### Required work
Using the listing, copy each whole line that features "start".

### Input data
%%

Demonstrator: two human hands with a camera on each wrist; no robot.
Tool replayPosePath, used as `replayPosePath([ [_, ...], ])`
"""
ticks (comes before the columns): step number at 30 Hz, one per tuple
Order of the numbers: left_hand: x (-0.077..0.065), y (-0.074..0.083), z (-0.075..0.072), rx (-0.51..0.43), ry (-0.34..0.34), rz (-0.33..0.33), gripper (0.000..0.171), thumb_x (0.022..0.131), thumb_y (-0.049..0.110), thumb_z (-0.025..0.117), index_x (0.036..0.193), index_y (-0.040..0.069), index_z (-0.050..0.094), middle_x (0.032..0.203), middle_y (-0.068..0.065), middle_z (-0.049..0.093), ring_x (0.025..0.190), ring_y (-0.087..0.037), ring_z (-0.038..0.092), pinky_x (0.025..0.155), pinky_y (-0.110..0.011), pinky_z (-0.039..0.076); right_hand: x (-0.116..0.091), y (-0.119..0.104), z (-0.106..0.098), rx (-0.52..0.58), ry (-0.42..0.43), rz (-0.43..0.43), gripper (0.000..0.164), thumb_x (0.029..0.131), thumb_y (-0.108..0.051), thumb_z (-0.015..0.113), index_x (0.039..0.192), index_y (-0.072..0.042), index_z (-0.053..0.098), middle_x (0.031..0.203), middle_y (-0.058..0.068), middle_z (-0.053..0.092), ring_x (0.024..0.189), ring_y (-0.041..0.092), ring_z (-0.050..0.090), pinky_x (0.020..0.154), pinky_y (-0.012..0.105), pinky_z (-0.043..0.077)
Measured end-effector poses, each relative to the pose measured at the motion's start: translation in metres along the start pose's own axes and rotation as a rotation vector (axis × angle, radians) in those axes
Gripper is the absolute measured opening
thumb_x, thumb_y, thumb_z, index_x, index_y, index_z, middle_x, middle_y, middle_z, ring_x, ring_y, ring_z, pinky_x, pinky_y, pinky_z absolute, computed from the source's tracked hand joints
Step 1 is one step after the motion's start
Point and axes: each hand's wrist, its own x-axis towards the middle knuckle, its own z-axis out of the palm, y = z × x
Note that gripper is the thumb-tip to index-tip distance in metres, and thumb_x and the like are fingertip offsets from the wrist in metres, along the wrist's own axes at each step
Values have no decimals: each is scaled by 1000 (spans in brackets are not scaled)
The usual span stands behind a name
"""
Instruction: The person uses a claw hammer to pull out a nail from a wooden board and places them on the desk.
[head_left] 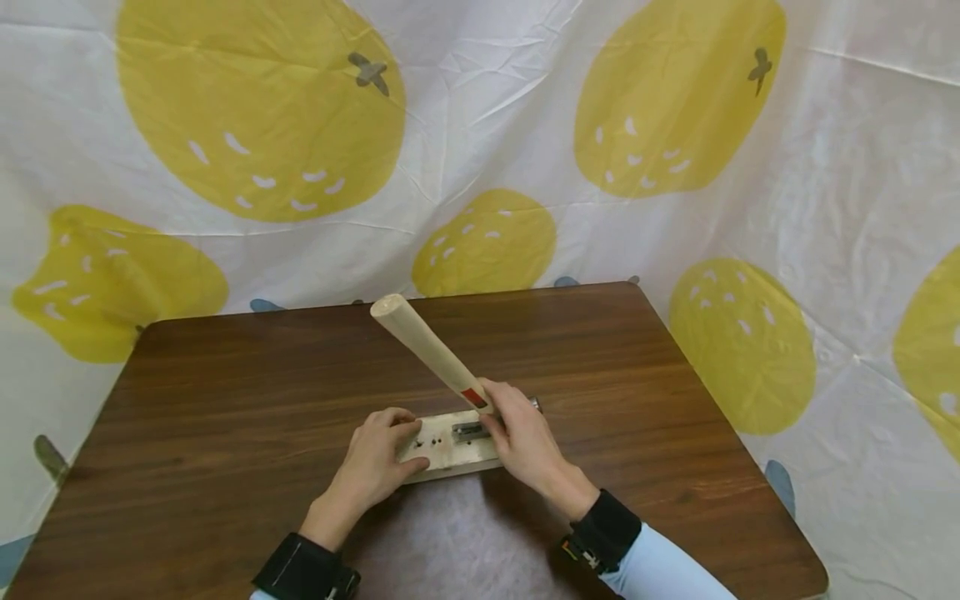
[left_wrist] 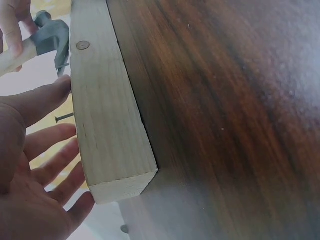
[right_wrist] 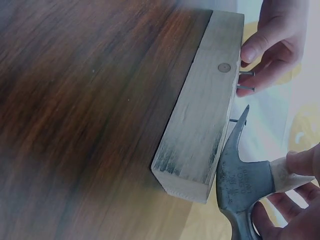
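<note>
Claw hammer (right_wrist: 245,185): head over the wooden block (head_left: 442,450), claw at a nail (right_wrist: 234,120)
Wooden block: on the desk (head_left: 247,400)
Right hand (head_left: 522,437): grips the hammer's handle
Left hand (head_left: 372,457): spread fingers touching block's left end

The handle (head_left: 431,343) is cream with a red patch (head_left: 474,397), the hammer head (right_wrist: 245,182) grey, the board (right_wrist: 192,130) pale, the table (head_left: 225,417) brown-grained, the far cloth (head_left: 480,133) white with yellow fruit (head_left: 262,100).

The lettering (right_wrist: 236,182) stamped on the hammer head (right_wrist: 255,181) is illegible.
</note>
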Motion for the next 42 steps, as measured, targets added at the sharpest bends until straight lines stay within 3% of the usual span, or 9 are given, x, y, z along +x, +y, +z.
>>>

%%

### Solved exercise
Measured end-effector poses, each relative to the pose measured at the motion's start: translation in metres along the start pose's own axes and rotation as a rotation vector (axis × angle, radians) in those axes
Step 1 is one step after the motion's start

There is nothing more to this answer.